Publication could render a party liable to civil or criminal penalties or
restraints on several grounds including libel, breach of confidence,
incitement to racial hatred, blasphemy and disclosure of official secrets. 

The Human Rights Convention similarly recognised that the right was not
absolute and the broad language of article 10.1 which guaranteed the right
to freedom of expression was qualified by article 10.2 which provided that
the exercise of the right was subject to restrictions "as are presecribed
by law and are necessary in a democratic society, in the interests of
national security, territorial integrity or public safety, ... for
preventing the disclosure of information received in confidence..." It was
plain from the language of article 10.2, and the European Court of Human
Rights had repeatedly held, that any restriction on freedom of expression
could be consistent with article 10.2 only if it was prescribed by law, was
directed to one or more of the objectives specified in the article and was
shown by the state concerned to be necessary in a democratic society. 

"Necessary" had been strongly interpreted.
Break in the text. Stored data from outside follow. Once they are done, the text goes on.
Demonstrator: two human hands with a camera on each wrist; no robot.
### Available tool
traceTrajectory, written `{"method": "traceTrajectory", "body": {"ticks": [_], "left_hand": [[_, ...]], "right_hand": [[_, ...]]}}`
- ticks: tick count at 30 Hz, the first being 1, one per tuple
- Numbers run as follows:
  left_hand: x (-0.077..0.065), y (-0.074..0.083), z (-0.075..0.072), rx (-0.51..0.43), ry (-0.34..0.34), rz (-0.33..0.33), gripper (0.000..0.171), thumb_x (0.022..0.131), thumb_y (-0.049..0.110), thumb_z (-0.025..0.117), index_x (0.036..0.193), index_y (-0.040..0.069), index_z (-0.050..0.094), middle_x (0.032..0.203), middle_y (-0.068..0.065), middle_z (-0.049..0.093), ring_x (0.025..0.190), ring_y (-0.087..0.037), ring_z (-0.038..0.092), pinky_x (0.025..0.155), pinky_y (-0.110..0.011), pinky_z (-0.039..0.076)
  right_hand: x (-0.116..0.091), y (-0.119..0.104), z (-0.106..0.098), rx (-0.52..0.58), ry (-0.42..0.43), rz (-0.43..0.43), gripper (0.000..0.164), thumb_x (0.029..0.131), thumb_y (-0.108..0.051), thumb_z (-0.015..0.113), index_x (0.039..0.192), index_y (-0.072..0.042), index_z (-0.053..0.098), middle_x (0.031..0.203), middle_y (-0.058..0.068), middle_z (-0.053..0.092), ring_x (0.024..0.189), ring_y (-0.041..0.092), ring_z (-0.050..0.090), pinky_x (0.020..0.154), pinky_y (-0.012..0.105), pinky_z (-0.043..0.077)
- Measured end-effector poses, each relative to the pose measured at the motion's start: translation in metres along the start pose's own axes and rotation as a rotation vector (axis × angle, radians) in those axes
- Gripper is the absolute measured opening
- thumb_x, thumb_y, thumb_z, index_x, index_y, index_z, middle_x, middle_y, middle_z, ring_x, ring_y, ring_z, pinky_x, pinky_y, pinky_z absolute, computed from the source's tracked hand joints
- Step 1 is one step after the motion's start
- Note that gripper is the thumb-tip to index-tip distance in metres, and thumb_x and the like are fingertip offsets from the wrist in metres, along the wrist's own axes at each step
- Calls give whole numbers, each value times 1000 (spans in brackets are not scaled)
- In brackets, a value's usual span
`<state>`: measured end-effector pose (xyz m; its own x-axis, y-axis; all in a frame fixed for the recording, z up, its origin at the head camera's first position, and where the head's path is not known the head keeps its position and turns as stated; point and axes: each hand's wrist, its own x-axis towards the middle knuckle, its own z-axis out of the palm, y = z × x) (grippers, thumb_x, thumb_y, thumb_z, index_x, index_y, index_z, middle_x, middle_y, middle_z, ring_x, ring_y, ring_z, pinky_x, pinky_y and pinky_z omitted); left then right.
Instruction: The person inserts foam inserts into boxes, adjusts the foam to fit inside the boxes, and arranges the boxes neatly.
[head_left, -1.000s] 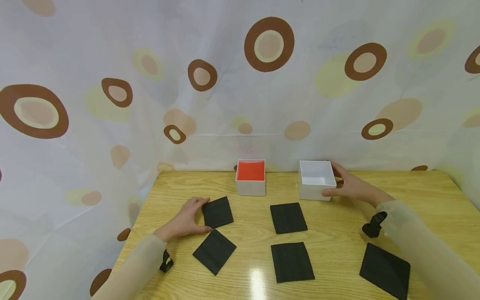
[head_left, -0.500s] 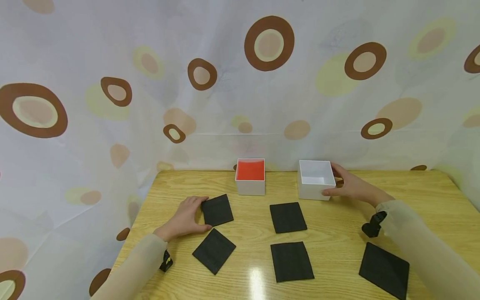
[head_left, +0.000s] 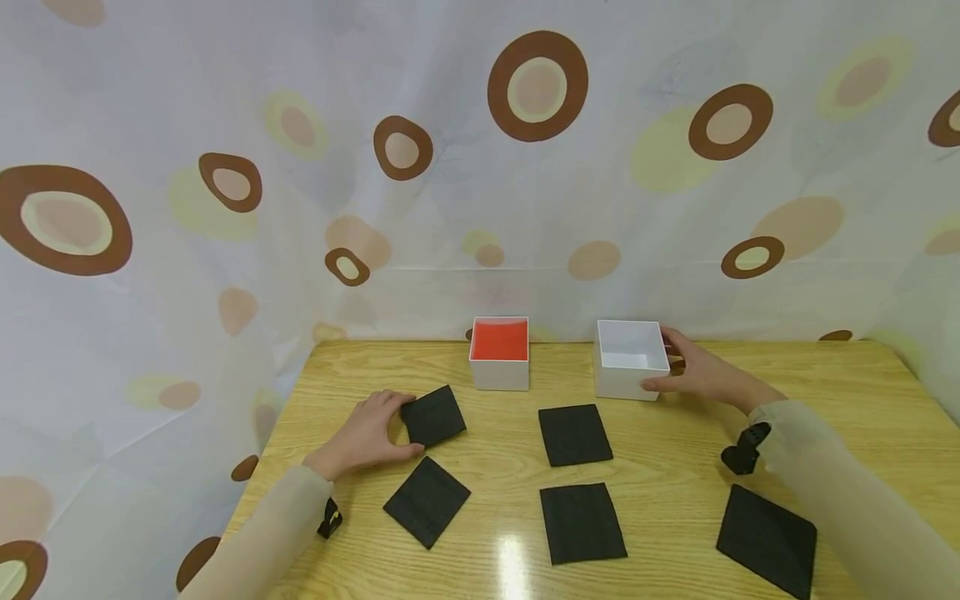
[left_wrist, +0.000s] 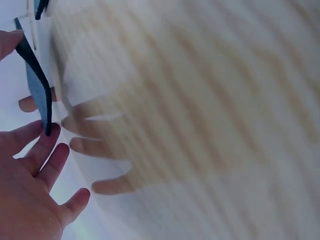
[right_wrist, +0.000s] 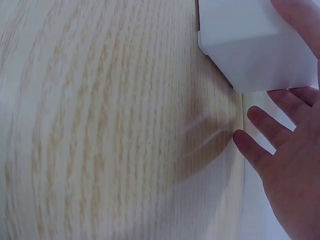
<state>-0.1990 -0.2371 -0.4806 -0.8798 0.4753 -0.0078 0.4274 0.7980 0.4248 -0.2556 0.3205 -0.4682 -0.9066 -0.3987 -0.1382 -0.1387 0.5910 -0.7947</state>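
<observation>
In the head view my left hand (head_left: pixel 367 435) pinches a thin black square pad (head_left: pixel 435 417) by its left edge, between thumb and fingers. The left wrist view shows this pad (left_wrist: pixel 39 92) nearly edge-on and slightly bent, spanning from the thumb to the fingertips, above the wood. My right hand (head_left: pixel 701 372) grips an open white box (head_left: pixel 630 383) by its right side, thumb on the near wall and fingers toward the back. This box (right_wrist: pixel 255 55) sits on the tabletop in the right wrist view. Inside it, only white walls and floor show.
A second white box (head_left: pixel 501 377) with red inside stands left of the held one. More black square pads lie on the wooden table (head_left: pixel 675 467): one (head_left: pixel 427 502) below my left hand, two mid-table, one (head_left: pixel 767 540) by my right forearm. A patterned curtain hangs behind.
The black square pad in my left hand has tilted and its near edge has risen a little. My right hand and the white box have stayed in place.
</observation>
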Motion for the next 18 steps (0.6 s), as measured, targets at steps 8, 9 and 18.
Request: {"method": "traceTrajectory", "body": {"ticks": [8, 9, 18], "left_hand": [[2, 4, -8, -79, -3, 41, 78, 87, 48, 79, 148, 7, 55, 139, -13, 58, 132, -36, 53, 111, -60, 41], [3, 7, -11, -91, 0, 49, 78, 87, 48, 79, 148, 7, 55, 139, -12, 58, 131, -35, 53, 110, -59, 42], [12, 39, -35, -54, 53, 171, 78, 86, 48, 79, 149, 9, 55, 142, -7, 58, 131, -30, 56, 107, -54, 48]], "right_hand": [[1, -2, 1, 30, -14, 2, 105, 94, -27, 79, 165, -4, 5, 157, 30, 33, 135, 50, 47, 106, 64, 44], [1, -3, 1, 32, -15, 3, 105, 94, -27, 79, 165, -4, 5, 156, 31, 33, 134, 50, 47, 106, 64, 45], [3, -4, 0, -2, -12, 19, 107, 93, -31, 80, 164, -2, 6, 157, 31, 31, 136, 51, 43, 108, 66, 42]]}}
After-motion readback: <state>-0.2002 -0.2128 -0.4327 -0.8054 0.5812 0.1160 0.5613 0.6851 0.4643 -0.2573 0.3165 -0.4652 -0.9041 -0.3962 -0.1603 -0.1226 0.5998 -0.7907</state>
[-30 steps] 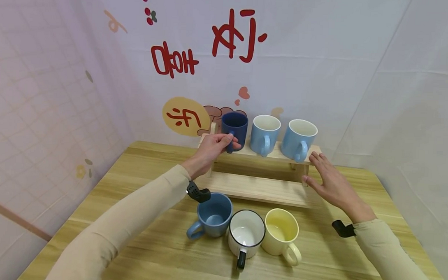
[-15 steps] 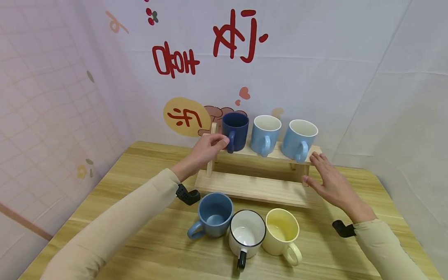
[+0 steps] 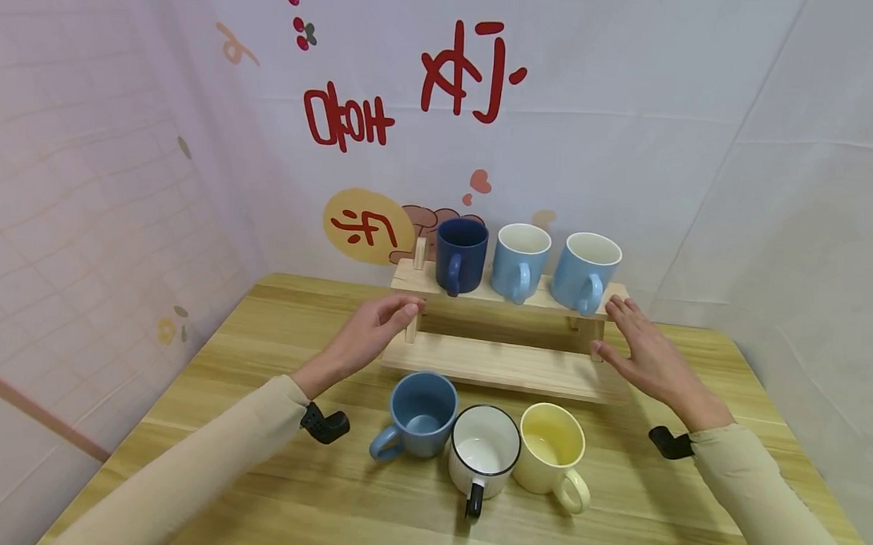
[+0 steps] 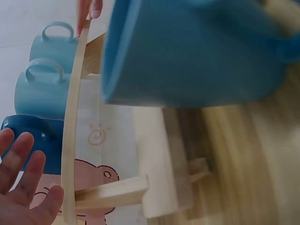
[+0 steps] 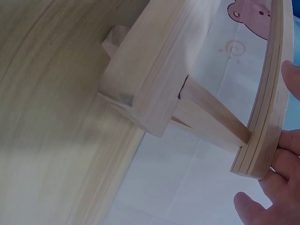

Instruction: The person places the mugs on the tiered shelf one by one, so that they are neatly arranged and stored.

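On the upper shelf of a two-tier wooden rack [image 3: 501, 361] stand a dark blue mug [image 3: 471, 266] and two light blue mugs [image 3: 512, 265], handles toward me. My left hand [image 3: 362, 334] holds nothing and hovers by the rack's left end, below the dark blue mug; in the left wrist view its fingers [image 4: 33, 173] are spread. At the shelf's right end, my right hand [image 3: 650, 360] rests its fingertips on the wood, also seen in the right wrist view, where the fingers [image 5: 283, 164] touch the shelf end [image 5: 262, 154].
In front of the rack, a blue mug [image 3: 422, 432], a white mug with black rim [image 3: 466, 470] and a yellow mug [image 3: 538, 472] stand side by side on the wooden table [image 3: 313, 485]. Behind is a printed cloth backdrop [image 3: 601, 118].
My left hand has let go of the dark blue mug's handle and moved down and left, away from it. The right hand stays at the shelf end.
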`<state>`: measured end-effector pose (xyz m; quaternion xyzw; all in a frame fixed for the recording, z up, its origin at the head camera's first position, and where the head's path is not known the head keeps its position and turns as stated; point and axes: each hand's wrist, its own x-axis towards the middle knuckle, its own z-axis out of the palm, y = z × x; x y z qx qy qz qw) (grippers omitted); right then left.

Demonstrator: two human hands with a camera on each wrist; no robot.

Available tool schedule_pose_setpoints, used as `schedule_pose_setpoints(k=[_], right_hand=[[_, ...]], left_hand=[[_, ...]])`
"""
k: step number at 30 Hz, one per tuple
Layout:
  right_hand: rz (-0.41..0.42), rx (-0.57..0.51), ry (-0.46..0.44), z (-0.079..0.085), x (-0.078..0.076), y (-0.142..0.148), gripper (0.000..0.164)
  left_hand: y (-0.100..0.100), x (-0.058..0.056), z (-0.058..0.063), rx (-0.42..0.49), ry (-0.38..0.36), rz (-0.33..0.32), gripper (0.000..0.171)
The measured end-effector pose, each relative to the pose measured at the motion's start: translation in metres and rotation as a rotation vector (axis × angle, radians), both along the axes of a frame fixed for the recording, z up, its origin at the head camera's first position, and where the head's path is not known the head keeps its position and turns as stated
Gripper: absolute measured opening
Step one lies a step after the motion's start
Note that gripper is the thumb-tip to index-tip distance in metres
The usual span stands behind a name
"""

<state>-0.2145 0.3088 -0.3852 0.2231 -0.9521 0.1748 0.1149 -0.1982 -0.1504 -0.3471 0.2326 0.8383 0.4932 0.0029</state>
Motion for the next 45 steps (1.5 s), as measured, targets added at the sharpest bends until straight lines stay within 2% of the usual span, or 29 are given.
schedule_pose_setpoints(k=[7,12,16,19,25,33,38,45], right_hand=[[-0.004,0.001,-0.013,0.000,-0.001,0.000,0.079],[-0.006,-0.002,-0.013,0.000,-0.001,0.001,0.079],[-0.002,-0.001,-0.015,-0.001,-0.001,0.001,0.079],[0.001,-0.003,-0.024,0.000,-0.001,0.001,0.080],[-0.002,-0.005,-0.029,0.001,0.001,0.001,0.081],[0.007,0.009,-0.006,0.001,-0.002,0.000,0.080],[-0.003,0.008,-0.020,0.001,-0.001,0.000,0.081],[-0.007,0.004,-0.021,0.001,0.000,-0.001,0.080]], left_hand=[[-0.019,0.022,-0.014,0.002,-0.021,-0.021,0.040],[-0.035,0.031,-0.027,0.007,-0.050,-0.033,0.039],[-0.047,0.039,-0.034,0.007,-0.101,-0.045,0.041],[-0.054,0.044,-0.039,0.002,-0.145,-0.071,0.042],[-0.066,0.051,-0.050,-0.015,-0.178,-0.143,0.043],[-0.072,0.063,-0.067,0.017,-0.275,-0.255,0.044],[-0.071,0.069,-0.076,0.014,-0.300,-0.320,0.038],[-0.069,0.074,-0.086,0.027,-0.322,-0.362,0.037]])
It was not synonymous with
"indespensible" neither had it the flexibility of expressions such as
"admissible", "ordinary", "useful", "reasonable", or "desirable". 

One must consider whether the interference complained of corresponded to a
pressing social need, whether it was proportionate to the legitimate aim
pursued and whether the reasons given by the national authority to justify
it were relevant and sufficient under article 10(2). 

In the present case, there could be no doubt that the sections under which
the defendant had been prosecuted restricted his prima facie right to
freedom of expression. 

There could equally be no doubt that the restriction was directed to
objectives specified in article 10.2. 

The restriction on disclosure was prescribed with complete clarity. 

A member or former member of the any of the security or intelligence
services wishing to obtain authority to disclose could be in no doubt but
that he should seek authorisation from his superior or former superior in
the relevant service or the head of that service, either of whom might
refer the request to higher authority. 

It was common ground that the restriction was prescribed by law. It was on
the question of necessity, pressing social need and proportionality that
the real issue between the parties arose. 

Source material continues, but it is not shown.